For small allocations, I think you should just be able to implement your own 
`operator new` and `operator delete` inside of your own benchmark file. This 
will replace the default `operator new` and `operator delete` and let you 
gather statistics. One note is that you’ll have to call `malloc` and `free` in 
your implementations as the default `operator new` and `operator delete` will 
be inaccessible. 

Sasha

> On Jul 6, 2022, at 12:42 PM, Ivan Chau <ivan.m.c...@gmail.com> wrote:
> 
> Hi all,
> 
> 
> My name is Ivan -- some of you may know me from some of my contributions
> benchmarking node performances on Acero. Thank you for all the help so far!
> 
> 
> 
> In addition to my runtime benchmarking, I am interested in pursuing some
> method of memory profiling to further assess our streaming capabilities.

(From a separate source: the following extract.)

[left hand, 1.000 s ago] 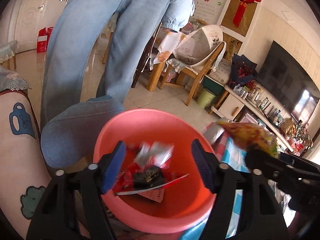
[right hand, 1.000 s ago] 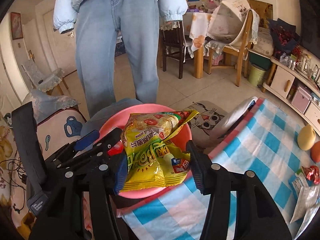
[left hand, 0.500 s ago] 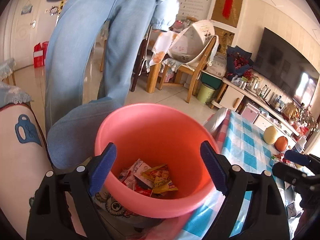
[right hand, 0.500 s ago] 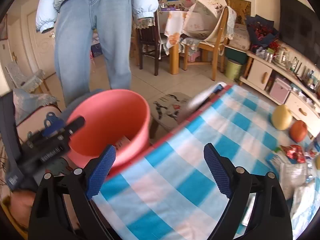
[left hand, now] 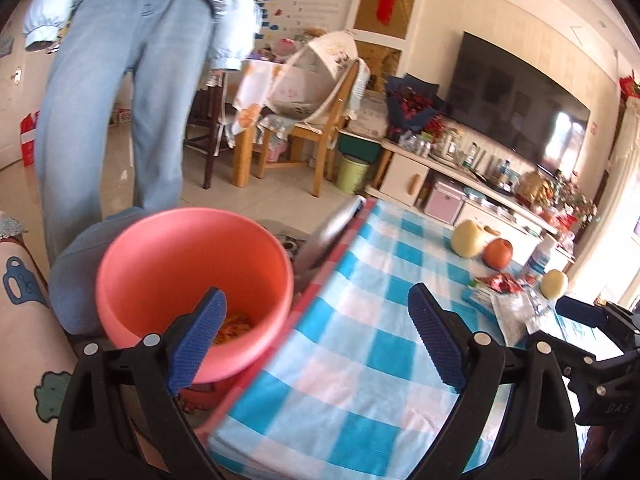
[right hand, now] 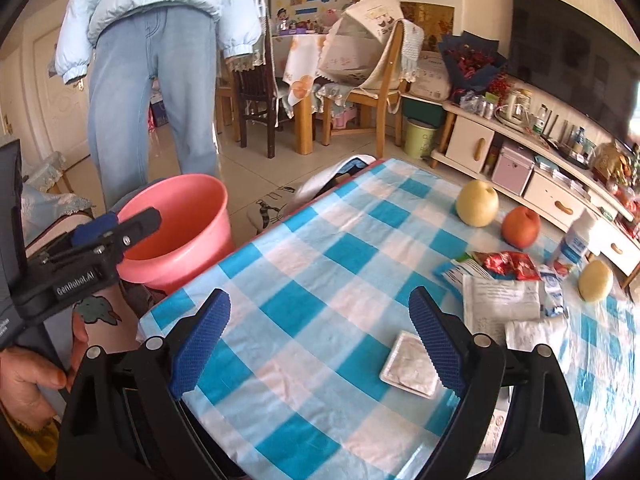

> I’ve taken a short look at Google Benchmarks’ memory profiling, of which I
> could really find https://github.com/google/benchmark/issues/1217, as the
> most salient example usage. It allows you to plug in your own Memory
> Manager, and specify what to return at the beginning and end of every
> benchmark.
> 
> 
> 
> To my understanding, we would need to rework our existing memory pool /
> execution context to aggregate the number_of_allocs and bytes_used that are
> reported by Google Benchmarks, but I’d imagine there could be better tools
> for the job which might yield more interesting information (line by line
> analysis, time plots, etc., peak stats and other metrics, etc.)
> 
> 
> 
> Do you have any advice on what direction I should take for this or know
> someone who does? I’ve run some one-off tests using valgrind but I am
> wondering if I could help implement something more general (and helpful)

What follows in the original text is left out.